After the Atlanta breakfast, Higher Heights threw a fundraiser for Harris in Harlem. That same day, Harris picked up an endorsement from Rep. Stacey Plaskett of the Virgin Islands, bringing to 11 the number of endorsements that Harris has secured from Congressional Black Caucus members.

“All things being equal, I’m going with the sister,” Rep. Marcia Fudge, D-Ohio, told the breakfast audience. “If we support her, she will win. Don’t ever let anybody tell you she cannot win. And don’t listen to polls because if the polls were right, I would not be sitting here now.”

Before rushing back to Washington for a meeting about a congressional report on voter suppression, Fudge dismissed the knocks against Harris’ prosecutorial record as a red herring promulgated by people seeking a reason to reject her.

“I was a prosecutor; nobody ever mentions it,” Fudge said. “I put people in jail, too. But I helped a lot of people stay out of jail, too, as did she. … We judge more harshly people who look like us than we do anyone else. It is time to be fair.”

Harris herself set the wheels for this sisterly exuberance in motion during the Nov. 20 Democratic debate. She called out the Democratic Party for neglecting black voters until “it’s, you know, close to election time.” She said it is hypocritical to applaud black women for the strong turnout that undergirded Democratic electoral gains in 2017 and 2018, then ignore their policy needs.

“When black women are three to four times more likely to die in connection with childbirth in America, when the sons of black women will die because of gun violence more than any other cause of death, when black women make 61 cents on the dollar as compared to all women who tragically make 80 cents on the dollar,” Harris said, “the question has to be, ‘Where you been, and what are you going to do? And do you understand who the people are?’”

Biden went on the defensive. He ran down a list of his black supporters — and promptly misspoke by identifying Braun as the only black woman elected to the Senate.

“That’s not true,” Harris replied. “The other one is here.”
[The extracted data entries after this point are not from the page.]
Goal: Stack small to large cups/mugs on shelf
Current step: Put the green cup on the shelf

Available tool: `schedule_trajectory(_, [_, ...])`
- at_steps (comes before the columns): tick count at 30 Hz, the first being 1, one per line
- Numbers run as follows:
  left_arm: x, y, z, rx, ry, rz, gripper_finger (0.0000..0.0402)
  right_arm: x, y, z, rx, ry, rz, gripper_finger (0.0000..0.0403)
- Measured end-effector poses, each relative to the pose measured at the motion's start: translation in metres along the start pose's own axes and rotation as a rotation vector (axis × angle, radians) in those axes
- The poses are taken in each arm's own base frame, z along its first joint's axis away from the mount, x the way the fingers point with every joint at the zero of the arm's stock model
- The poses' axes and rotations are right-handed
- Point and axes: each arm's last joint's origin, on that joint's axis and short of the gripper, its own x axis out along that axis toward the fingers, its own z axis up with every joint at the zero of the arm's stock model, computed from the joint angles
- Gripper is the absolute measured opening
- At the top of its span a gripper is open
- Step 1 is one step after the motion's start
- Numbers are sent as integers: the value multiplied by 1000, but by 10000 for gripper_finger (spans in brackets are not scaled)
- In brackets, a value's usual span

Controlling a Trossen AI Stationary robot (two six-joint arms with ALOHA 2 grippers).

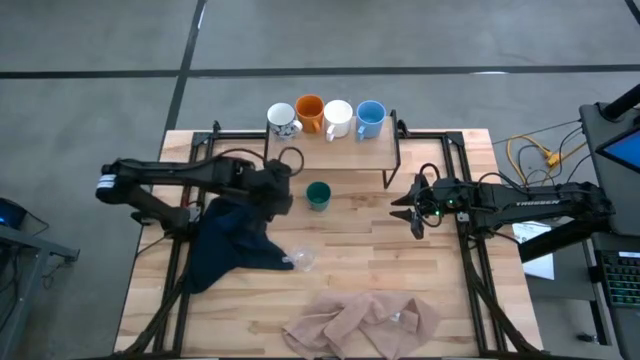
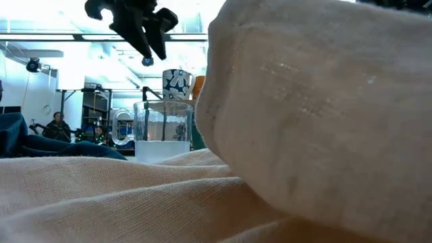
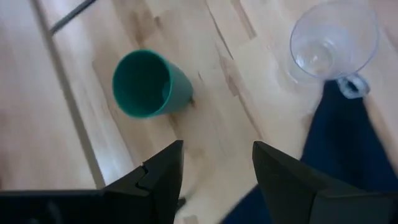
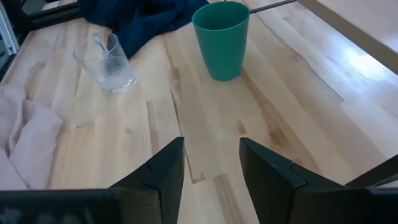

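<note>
Both pincers hang empty with fingers apart: the left pincer [image 1: 283,190] just beside the green cup [image 1: 318,195] over the dark blue cloth [image 1: 228,245], the right pincer [image 1: 403,208] near the table's [image 1: 440,290] right edge. Four mugs, patterned [image 1: 283,121], orange [image 1: 310,113], white [image 1: 337,118] and light blue [image 1: 370,118], line the shelf [image 1: 360,152] at the far edge. The clear glass cup [image 1: 303,260] stands mid-table, the beige cloth [image 1: 362,322] at the near edge.

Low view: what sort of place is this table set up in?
Probably a robotics lab or open workshop. Behind the clear glass cup run bright ceiling strip lights, with seated people at the back; from above, the light-wood tabletop stands on bare grey concrete floor.
</note>
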Motion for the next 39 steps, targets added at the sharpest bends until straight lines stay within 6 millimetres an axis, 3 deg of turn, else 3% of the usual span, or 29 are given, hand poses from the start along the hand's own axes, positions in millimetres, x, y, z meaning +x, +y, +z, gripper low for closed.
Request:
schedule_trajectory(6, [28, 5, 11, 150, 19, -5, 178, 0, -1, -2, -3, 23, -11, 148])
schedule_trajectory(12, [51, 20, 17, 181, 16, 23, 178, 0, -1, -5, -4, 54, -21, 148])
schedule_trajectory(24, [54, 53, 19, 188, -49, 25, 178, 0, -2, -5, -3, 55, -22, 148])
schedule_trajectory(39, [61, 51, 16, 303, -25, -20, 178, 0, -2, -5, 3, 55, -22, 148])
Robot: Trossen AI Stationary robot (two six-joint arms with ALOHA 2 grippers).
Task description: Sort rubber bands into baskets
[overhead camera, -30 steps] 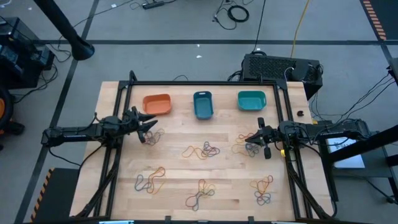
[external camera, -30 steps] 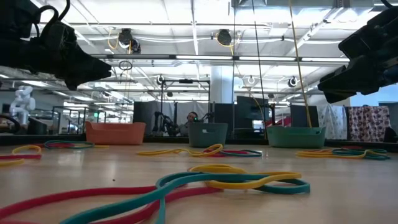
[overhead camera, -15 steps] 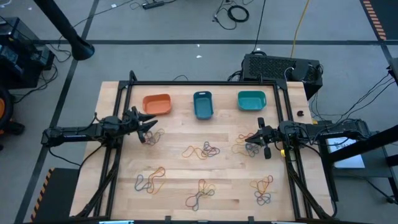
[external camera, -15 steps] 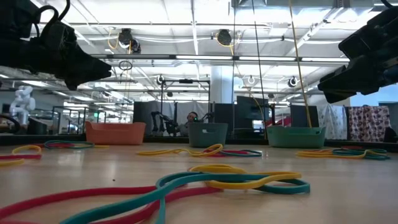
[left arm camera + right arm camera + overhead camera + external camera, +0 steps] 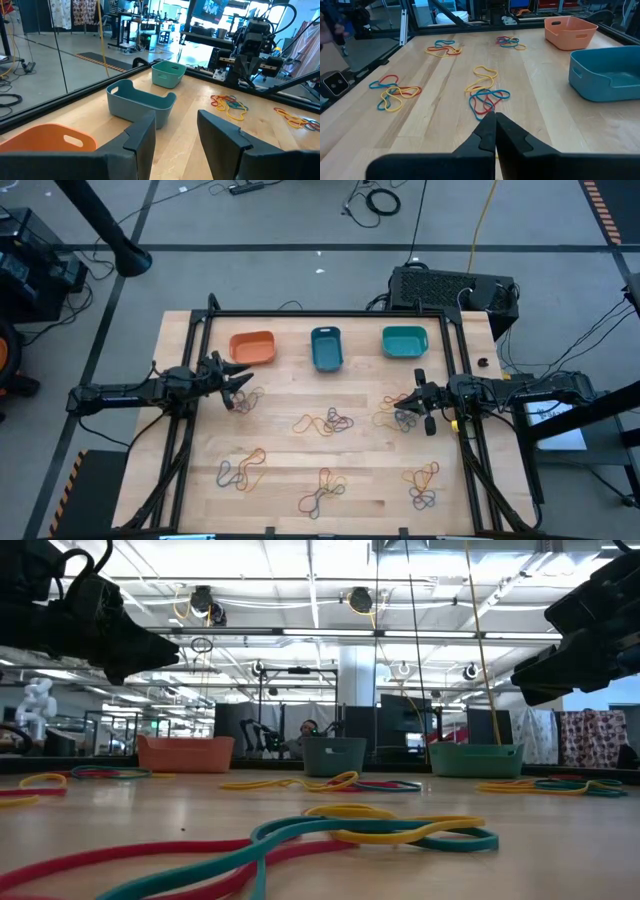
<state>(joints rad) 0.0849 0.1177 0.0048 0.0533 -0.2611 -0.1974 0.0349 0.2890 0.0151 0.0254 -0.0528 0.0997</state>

Biden swiftly sought to fix the faux pas, saying: “No, I said the first. I said the first African-American woman.”

The moment stuck, however, and underscored a point black women have been making for years about Democrats’ benign neglect of their loyalty. Hearing that neglect explained eloquently by a black woman during a nationally televised debate drew sighs of relief.

“That was one of my favorite parts of the night for sure,” Fatima Goss Graves, president and CEO of the National Women’s Law Center, said during a Facebook Live debate recap hosted by the United State of Women.

“We can flip this a little bit and put black women at the center of the conversation,” Goss Graves said. “I would love to see what it would look like to put black women at the center, identify an agenda that actually would meet their needs, and then talk about how you’re going to fill your cabinet and key posts with black women and other women of color. It would be interesting to think in a different way for once.”

Sonya Ross is editor-in-chief of Fierce content partner Black Women Unmuted. A former White House correspondent, Ross has covered national politics as a reporter and editor for more than 25 years.